Im Verfahren I ZR 68/15 bewarb die Klägerin, eine Immobilienmaklerin, im Jahr 2013 im Internet ein Grundstück in Troisdorf. Auf die Anfrage des Beklagten übersandte sie ihm per E-Mail ein Exposé, in dem eine vom Käufer zu zahlende Maklerprovision von 3,57% des Kaufpreises ausgewiesen war. Eine Widerrufsbelehrung fand sich in dem Exposé nicht. Der Beklagte bestätigte per E-Mail den Eingang des Exposés und vereinbarte mit der Klägerin einen Besichtigungstermin. In der Folgezeit erwarb er das Grundstück zu einem Kaufpreis von 650.000 €. Die Klägerin verlangt von dem Beklagten nunmehr die Zahlung einer Maklerprovision in Höhe von 23.205 € und den Ersatz vorgerichtlicher Portokosten. Im Laufe des Rechtsstreits hat der Beklagte den Maklervertrag widerrufen.

Das Landgericht hat den Beklagten antragsgemäß verurteilt. Das Oberlandesgericht hat die Klage abgewiesen. Es hat angenommen, der Beklagte habe den Maklervertrag nach den Regeln des Fernabsatzgeschäfts wirksam widerrufen, weil es sich um einen per E-Mail zustande gekommenen Vertrag über Dienstleistungen im Sinne von § 312b BGB aF gehandelt habe.

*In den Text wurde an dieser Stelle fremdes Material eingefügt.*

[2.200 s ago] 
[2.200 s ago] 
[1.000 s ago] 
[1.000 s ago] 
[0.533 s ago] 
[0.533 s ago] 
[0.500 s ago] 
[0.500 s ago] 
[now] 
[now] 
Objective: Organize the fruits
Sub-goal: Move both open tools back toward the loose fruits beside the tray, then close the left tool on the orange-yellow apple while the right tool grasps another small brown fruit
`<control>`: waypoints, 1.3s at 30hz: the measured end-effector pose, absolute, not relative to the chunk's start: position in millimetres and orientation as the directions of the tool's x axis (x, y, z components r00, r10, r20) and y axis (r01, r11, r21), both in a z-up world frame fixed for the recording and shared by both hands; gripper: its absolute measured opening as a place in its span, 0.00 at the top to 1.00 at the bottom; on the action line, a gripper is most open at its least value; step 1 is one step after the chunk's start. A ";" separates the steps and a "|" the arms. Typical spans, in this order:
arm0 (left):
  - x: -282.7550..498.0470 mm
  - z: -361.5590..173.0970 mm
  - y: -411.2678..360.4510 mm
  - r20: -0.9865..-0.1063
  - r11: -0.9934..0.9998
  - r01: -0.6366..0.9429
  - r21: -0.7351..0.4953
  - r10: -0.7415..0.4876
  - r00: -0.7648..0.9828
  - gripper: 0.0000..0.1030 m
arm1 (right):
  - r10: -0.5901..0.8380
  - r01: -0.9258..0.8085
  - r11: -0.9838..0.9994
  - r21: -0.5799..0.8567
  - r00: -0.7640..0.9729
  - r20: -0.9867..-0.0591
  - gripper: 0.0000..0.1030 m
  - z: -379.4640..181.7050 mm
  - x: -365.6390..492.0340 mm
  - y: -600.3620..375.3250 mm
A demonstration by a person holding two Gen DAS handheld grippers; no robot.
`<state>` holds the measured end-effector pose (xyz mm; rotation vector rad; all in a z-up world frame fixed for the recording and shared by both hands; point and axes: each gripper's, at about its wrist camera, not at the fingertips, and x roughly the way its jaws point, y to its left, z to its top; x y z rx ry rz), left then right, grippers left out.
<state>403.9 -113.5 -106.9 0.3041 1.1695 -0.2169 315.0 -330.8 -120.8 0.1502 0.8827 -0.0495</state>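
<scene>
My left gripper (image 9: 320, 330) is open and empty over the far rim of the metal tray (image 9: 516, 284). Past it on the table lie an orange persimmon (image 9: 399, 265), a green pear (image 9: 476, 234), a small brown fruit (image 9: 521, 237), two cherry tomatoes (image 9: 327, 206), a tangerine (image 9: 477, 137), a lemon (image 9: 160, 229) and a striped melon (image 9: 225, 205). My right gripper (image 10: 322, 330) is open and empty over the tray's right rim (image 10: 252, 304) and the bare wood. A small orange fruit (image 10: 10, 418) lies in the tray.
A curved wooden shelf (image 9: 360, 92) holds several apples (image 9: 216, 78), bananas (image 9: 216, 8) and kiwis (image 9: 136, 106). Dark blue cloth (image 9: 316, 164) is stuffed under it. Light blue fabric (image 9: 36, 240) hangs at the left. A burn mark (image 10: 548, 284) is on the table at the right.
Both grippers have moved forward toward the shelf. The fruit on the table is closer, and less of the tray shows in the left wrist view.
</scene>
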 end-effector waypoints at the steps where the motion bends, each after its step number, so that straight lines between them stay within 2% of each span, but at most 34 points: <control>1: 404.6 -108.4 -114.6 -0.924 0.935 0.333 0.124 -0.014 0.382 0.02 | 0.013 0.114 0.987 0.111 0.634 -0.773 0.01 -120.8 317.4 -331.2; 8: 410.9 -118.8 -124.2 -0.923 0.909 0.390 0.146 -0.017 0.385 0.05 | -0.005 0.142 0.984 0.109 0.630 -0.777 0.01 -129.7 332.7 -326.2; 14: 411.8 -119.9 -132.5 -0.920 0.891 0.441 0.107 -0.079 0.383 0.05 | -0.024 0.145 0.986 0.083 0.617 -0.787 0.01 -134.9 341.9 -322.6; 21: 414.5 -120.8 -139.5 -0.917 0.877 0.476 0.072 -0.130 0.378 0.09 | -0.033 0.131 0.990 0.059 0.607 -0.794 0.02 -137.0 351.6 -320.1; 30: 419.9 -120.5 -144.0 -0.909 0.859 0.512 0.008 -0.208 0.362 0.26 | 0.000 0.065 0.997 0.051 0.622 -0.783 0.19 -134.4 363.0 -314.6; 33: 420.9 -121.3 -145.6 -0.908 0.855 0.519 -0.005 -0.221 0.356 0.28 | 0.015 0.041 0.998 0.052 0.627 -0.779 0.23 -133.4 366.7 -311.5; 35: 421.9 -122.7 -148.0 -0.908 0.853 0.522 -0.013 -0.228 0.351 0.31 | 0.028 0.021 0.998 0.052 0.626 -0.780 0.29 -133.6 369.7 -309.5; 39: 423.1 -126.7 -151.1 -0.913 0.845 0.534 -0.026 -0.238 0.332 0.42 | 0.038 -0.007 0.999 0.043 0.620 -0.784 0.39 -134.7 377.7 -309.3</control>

Mit der vom Oberlandesgericht zugelassenen Revision begehrt die Klägerin die Wiederherstellung des landgerichtlichen Urteils.

Vorinstanzen:

I ZR 30/15

LG Itzehoe - Urteil vom 30. Mai 2014 - 6 O 379/13

Schleswig-Holsteinisches OLG - Urteil vom 22. Januar 2015 - 16 U 89/14

I ZR 68/15

LG Erfurt - Urteil vom 25. Februar 2014 - 8 O 804/13

Thüringer OLG - Urteil vom 4. März 2015 - 2 U 205/14

*§ 312b BGB aF lautet:

(1) Fernabsatzverträge sind Verträge über die Lieferung von Waren oder über die Erbringung von Dienstleistungen, einschließlich Finanzdienstleistungen, die zwischen einem Unternehmer und einem Verbraucher unter ausschließlicher Verwendung von Fernkommunikationsmitteln abgeschlossen werden, es sei denn, dass der Vertragsschluss nicht im Rahmen eines für den Fernabsatz organisierten Vertriebs- oder Dienstleistungssystems erfolgt. (…)

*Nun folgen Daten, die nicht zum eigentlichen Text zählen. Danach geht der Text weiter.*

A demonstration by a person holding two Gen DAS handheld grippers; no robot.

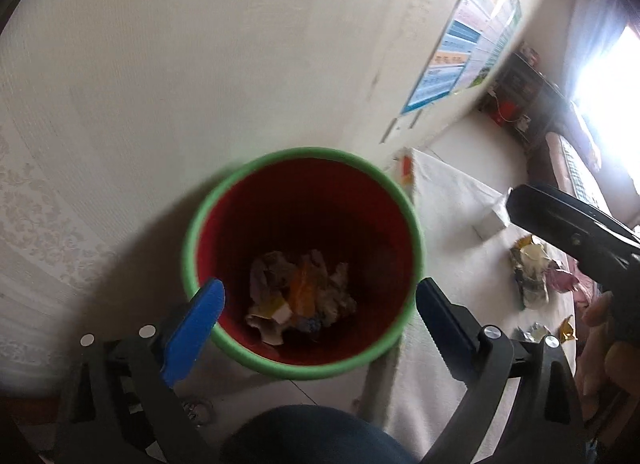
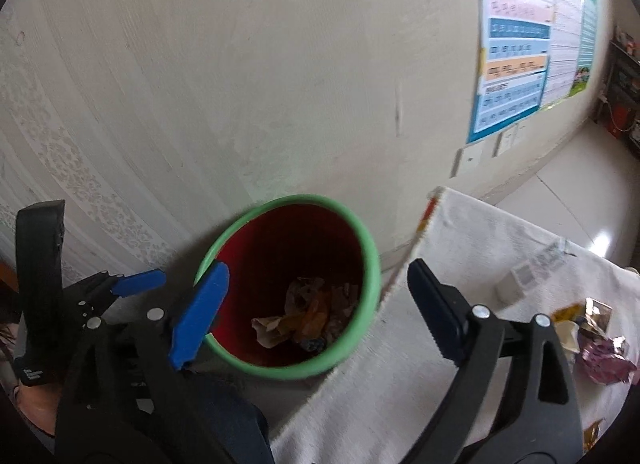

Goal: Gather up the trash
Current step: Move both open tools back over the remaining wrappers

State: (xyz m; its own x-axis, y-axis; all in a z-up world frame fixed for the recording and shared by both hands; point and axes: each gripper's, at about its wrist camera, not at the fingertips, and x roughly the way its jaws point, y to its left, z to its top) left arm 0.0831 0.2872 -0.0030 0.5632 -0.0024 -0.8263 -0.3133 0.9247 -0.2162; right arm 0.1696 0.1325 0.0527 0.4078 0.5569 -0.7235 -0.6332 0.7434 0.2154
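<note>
The bin (image 1: 304,260) stands on the floor against the pale wall (image 1: 180,64), just beside the corner of the cloth-covered table (image 1: 452,200). The left gripper (image 1: 320,304) hangs right above it, fingers spread wide with nothing between them, so the bin's mouth fills the gap from the bright blue finger (image 1: 192,328) to the dark one (image 1: 444,320). The right gripper (image 2: 316,304) is held a little further toward the table, also wide apart and empty; from its view the bin (image 2: 288,288) sits between its fingers but nearer the blue one (image 2: 198,316), and the left gripper's blue tip (image 2: 138,282) shows off to that side.

The bin is a round tub, red inside with a light green rim (image 1: 416,248). It stands upright, mouth up, its long axis vertical. At the bottom lies a heap of crumpled trash (image 1: 304,296): greyish paper, an orange scrap, a pale folded bit.

More wrappers (image 2: 588,336) lie loose on the tablecloth, well apart from the bin, among them a crinkled pinkish-purple one and yellow scraps, near a small white box (image 2: 510,288). A colourful poster (image 2: 516,52) hangs on the wall beyond.
</note>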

(2) Fernkommunikationsmittel sind Kommunikationsmittel, die zur Anbahnung oder zum Abschluss eines Vertrags zwischen einem Verbraucher und einem Unternehmer ohne gleichzeitige körperliche Anwesenheit der Vertragsparteien eingesetzt werden können, insbesondere Briefe, Kataloge, Telefonanrufe, Telekopien, E-Mails sowie Rundfunk, Tele- und Mediendienste.